> THE PROBLEM
Nothing but the data below, returned exactly, should appear in the answer.

> SOURCE MATERIAL
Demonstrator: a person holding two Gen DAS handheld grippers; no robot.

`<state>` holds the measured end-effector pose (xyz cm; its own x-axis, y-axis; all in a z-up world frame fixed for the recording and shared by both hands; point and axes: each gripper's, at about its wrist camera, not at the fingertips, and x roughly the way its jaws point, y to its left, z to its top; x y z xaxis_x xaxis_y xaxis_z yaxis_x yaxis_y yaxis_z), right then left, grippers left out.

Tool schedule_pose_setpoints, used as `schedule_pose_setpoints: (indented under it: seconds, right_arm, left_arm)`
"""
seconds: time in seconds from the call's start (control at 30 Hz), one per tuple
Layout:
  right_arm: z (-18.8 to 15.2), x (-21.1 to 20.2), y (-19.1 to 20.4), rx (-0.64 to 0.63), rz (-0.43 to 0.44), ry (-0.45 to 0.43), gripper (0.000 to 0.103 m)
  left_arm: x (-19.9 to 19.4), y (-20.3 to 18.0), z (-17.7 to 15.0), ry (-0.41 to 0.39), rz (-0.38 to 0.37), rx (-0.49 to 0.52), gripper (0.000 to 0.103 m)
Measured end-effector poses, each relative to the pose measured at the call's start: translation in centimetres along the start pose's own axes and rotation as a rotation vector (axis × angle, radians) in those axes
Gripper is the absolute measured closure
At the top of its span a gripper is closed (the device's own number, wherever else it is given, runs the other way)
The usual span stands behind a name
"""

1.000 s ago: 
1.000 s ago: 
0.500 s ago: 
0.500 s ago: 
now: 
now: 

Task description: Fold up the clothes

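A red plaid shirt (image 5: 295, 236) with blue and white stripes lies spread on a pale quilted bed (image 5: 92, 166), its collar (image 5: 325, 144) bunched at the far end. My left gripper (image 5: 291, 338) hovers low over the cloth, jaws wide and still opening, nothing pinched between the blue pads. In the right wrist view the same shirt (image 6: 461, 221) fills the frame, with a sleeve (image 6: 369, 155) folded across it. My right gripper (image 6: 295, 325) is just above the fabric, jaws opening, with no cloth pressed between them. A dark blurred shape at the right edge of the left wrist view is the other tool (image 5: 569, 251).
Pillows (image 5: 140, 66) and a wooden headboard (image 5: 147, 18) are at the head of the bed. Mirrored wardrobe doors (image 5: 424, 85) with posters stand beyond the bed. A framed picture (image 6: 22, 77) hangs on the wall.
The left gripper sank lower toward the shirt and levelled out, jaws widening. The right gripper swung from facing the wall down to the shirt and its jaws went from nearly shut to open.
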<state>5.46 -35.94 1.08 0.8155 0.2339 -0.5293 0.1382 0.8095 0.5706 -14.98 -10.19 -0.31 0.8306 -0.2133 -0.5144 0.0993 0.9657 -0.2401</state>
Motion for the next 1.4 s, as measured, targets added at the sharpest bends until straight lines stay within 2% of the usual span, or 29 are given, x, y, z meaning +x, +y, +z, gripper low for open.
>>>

> COMPLETED EXERCISE
Demonstrator: a person holding two Gen DAS handheld grippers; no robot.

`<state>` holds the measured end-effector pose (xyz cm; its own x-axis, y-axis; all in a z-up world frame fixed for the recording and shared by both hands; point and axes: each gripper's, at about its wrist camera, not at the fingertips, and x roughly the way its jaws point, y to its left, z to its top; x y z xaxis_x xaxis_y xaxis_z yaxis_x yaxis_y yaxis_z), right then left, grippers left out.

Tool schedule_pose_setpoints, used as `schedule_pose_setpoints: (indented under it: seconds, right_arm, left_arm)`
"""
seconds: time in seconds from the call's start (control at 30 Hz), one per tuple
Layout:
  right_arm: z (-18.8 to 15.2), x (-21.1 to 20.2), y (-19.1 to 20.4), rx (-0.64 to 0.63), rz (-0.43 to 0.44), ry (-0.45 to 0.43), gripper (0.000 to 0.103 m)
  left_arm: x (-19.9 to 19.4), y (-20.3 to 18.0), z (-17.7 to 15.0), ry (-0.41 to 0.39), rz (-0.38 to 0.37), rx (-0.49 to 0.52), gripper (0.000 to 0.103 m)
Measured end-effector poses, each relative to the pose measured at the call's start: translation in centimetres along the start pose's own axes and rotation as a rotation vector (axis × angle, radians) in those axes
Gripper is the absolute measured closure
At the top of its span a gripper is closed (the device's own number, wherever else it is given, runs the other way)
The usual span stands behind a name
"""

1.000 s ago: 
1.000 s ago: 
0.500 s ago: 
0.500 s ago: 
now: 
now: 

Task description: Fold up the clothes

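A red plaid shirt (image 5: 295, 236) with blue and white stripes lies spread on a pale quilted bed (image 5: 92, 166), its collar (image 5: 325, 144) bunched at the far end. My left gripper (image 5: 291, 338) hovers low over the cloth, jaws wide and still opening, nothing pinched between the blue pads. In the right wrist view the same shirt (image 6: 461, 221) fills the frame, with a sleeve (image 6: 369, 155) folded across it. My right gripper (image 6: 295, 325) is just above the fabric, jaws opening, with no cloth pressed between them. A dark blurred shape at the right edge of the left wrist view is the other tool (image 5: 569, 251).
Pillows (image 5: 140, 66) and a wooden headboard (image 5: 147, 18) are at the head of the bed. Mirrored wardrobe doors (image 5: 424, 85) with posters stand beyond the bed. A framed picture (image 6: 22, 77) hangs on the wall.
The left gripper sank lower toward the shirt and levelled out, jaws widening. The right gripper swung from facing the wall down to the shirt and its jaws went from nearly shut to open.
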<state>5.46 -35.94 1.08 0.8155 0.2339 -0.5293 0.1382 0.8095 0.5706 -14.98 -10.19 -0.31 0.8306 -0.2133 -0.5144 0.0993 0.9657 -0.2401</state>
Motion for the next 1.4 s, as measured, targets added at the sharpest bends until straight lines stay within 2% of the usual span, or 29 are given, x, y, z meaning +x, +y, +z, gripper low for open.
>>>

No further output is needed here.